**Task to complete**
From the records that follow, give the number of lines that include the word "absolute", with no further words.
+++
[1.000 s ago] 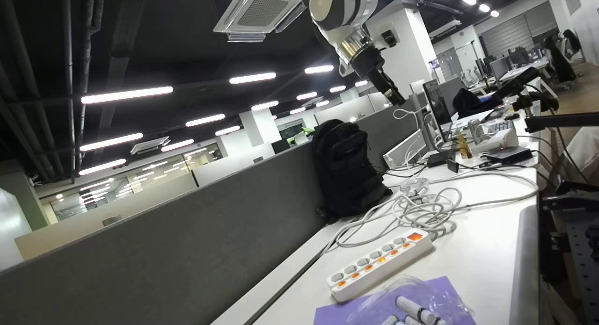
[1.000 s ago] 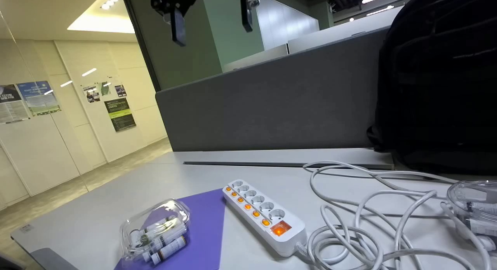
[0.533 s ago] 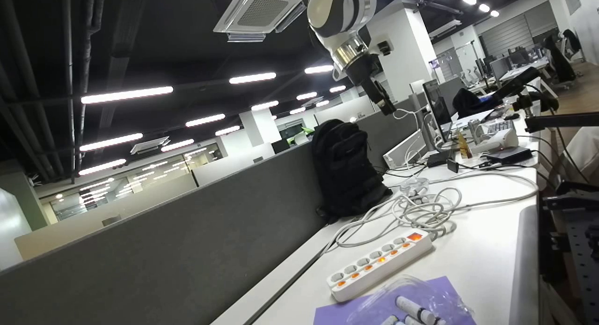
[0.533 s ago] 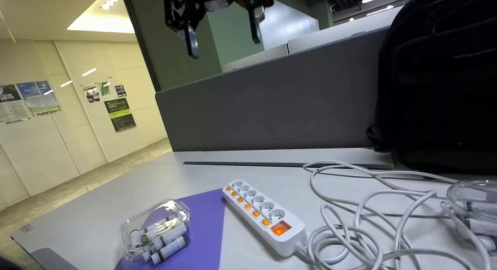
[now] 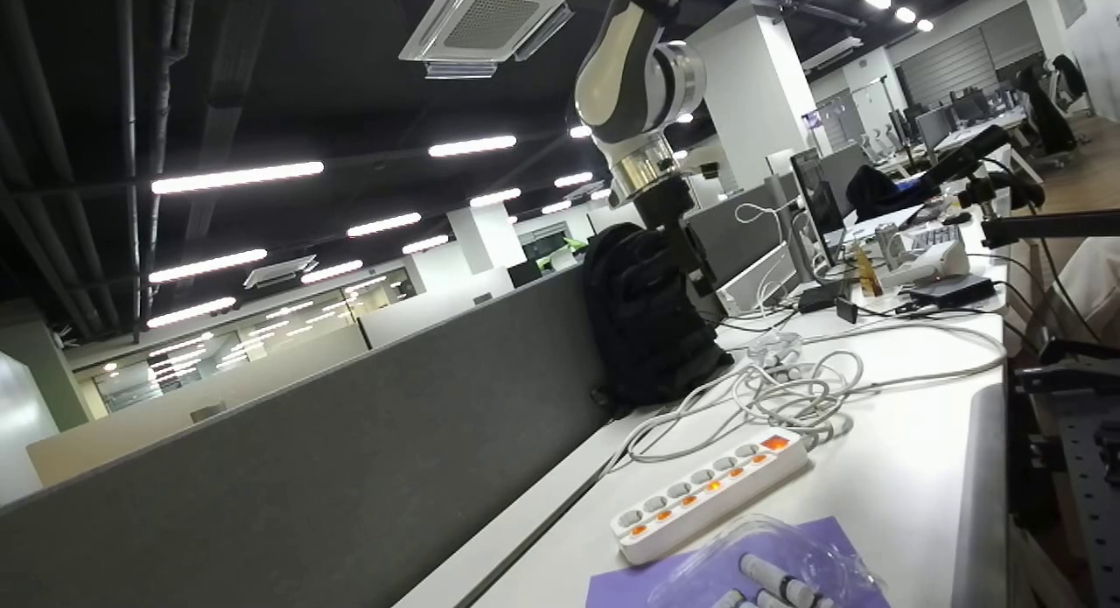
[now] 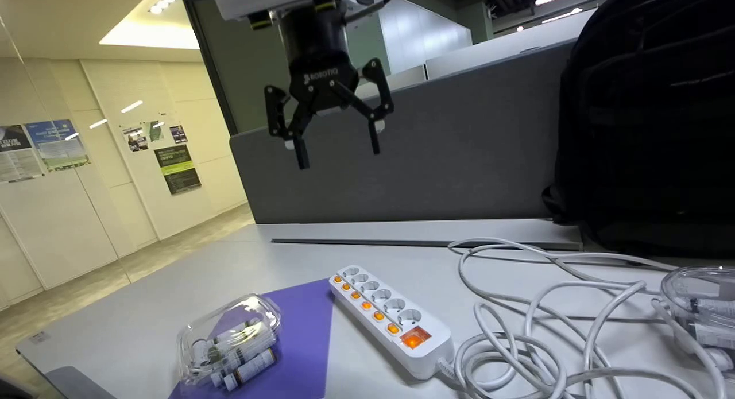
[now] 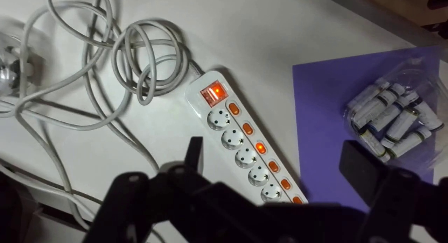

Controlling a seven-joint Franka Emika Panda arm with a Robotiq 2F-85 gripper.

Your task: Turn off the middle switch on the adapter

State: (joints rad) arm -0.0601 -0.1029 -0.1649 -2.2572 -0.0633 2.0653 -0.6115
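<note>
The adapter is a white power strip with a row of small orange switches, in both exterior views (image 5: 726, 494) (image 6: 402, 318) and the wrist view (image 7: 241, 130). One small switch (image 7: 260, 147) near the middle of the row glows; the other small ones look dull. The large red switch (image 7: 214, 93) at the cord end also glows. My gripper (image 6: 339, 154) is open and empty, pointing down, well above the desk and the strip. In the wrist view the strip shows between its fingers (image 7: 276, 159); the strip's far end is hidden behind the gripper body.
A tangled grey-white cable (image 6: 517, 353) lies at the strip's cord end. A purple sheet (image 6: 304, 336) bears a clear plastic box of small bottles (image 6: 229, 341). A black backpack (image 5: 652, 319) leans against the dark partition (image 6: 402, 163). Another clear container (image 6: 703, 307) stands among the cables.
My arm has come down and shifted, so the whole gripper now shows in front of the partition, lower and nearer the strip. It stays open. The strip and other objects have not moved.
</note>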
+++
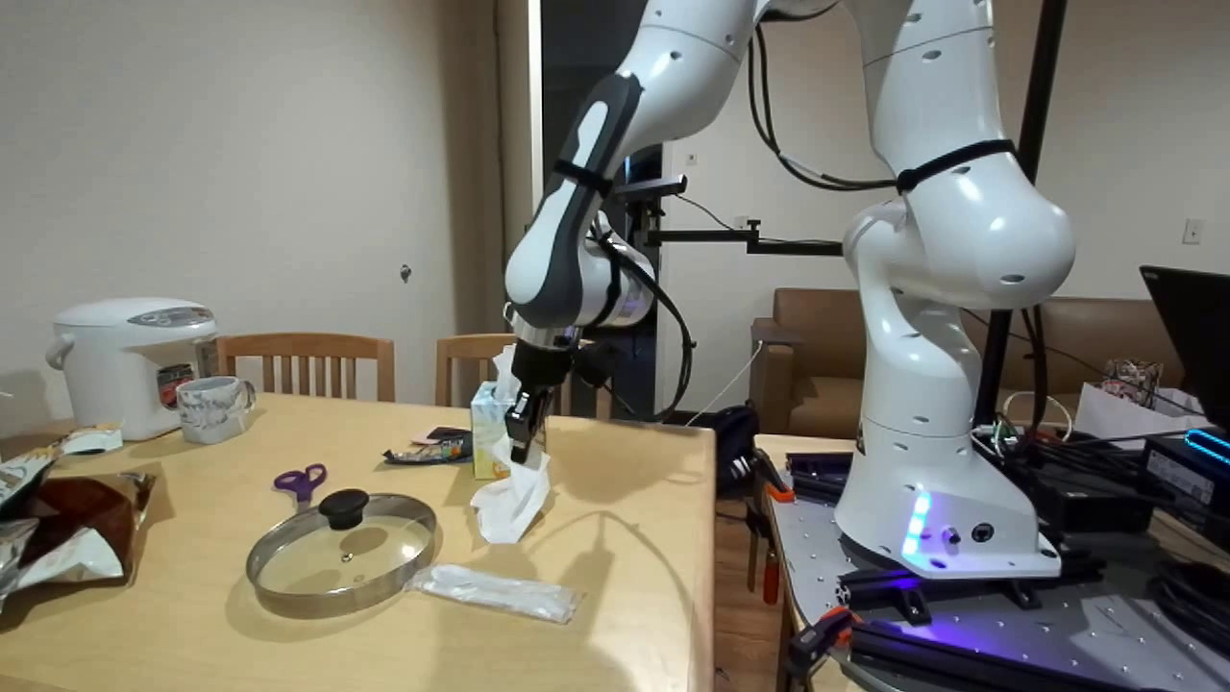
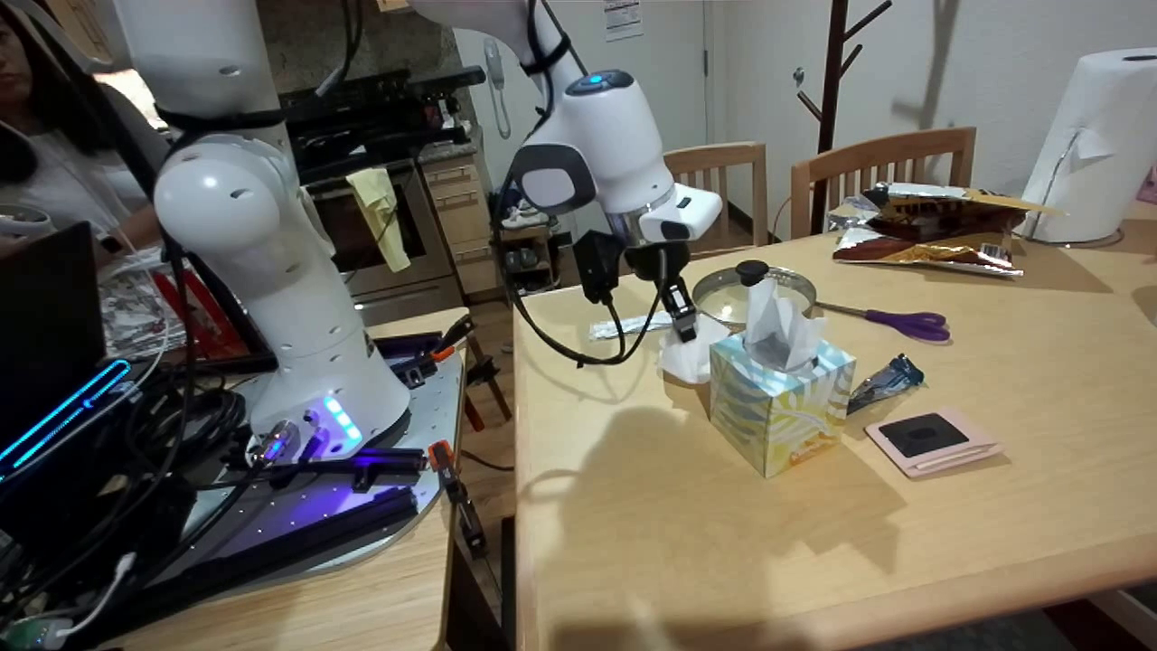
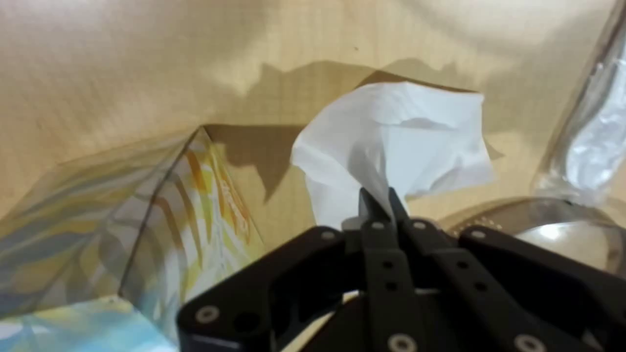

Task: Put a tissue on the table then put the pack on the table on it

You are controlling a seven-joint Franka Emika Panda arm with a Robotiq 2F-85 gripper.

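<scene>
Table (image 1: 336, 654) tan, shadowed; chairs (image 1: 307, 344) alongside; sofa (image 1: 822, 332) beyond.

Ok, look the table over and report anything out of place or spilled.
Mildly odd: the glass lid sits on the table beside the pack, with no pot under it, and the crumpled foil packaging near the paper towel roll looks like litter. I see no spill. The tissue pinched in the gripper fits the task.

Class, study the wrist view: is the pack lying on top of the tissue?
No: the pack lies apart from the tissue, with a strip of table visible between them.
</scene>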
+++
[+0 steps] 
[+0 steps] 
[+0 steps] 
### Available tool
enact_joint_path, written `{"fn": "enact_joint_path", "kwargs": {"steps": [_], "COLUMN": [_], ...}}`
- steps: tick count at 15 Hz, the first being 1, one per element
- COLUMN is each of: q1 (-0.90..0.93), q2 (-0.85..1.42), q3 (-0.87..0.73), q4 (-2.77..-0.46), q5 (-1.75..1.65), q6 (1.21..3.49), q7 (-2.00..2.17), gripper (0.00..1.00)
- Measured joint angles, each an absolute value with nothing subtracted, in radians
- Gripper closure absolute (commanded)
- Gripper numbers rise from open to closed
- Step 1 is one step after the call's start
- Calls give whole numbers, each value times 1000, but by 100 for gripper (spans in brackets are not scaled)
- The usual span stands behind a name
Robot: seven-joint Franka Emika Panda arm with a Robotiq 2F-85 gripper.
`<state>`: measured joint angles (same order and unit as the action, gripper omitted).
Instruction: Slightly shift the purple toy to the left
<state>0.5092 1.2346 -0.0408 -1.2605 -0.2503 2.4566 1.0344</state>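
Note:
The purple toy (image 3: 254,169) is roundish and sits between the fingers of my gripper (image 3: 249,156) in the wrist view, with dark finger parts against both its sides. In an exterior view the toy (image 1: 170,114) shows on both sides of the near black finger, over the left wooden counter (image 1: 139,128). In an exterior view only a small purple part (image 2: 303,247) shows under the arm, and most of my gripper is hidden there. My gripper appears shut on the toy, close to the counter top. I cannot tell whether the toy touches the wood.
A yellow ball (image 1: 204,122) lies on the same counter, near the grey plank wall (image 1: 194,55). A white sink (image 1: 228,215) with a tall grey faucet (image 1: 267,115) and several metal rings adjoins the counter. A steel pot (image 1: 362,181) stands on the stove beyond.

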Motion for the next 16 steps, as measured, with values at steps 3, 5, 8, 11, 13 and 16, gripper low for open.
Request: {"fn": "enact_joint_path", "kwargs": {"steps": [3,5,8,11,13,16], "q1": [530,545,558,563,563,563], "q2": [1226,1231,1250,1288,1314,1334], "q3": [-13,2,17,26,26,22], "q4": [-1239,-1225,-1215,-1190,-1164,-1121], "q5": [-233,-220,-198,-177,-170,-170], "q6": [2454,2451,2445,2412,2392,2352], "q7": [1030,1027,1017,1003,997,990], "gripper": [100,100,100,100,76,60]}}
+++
**Response**
2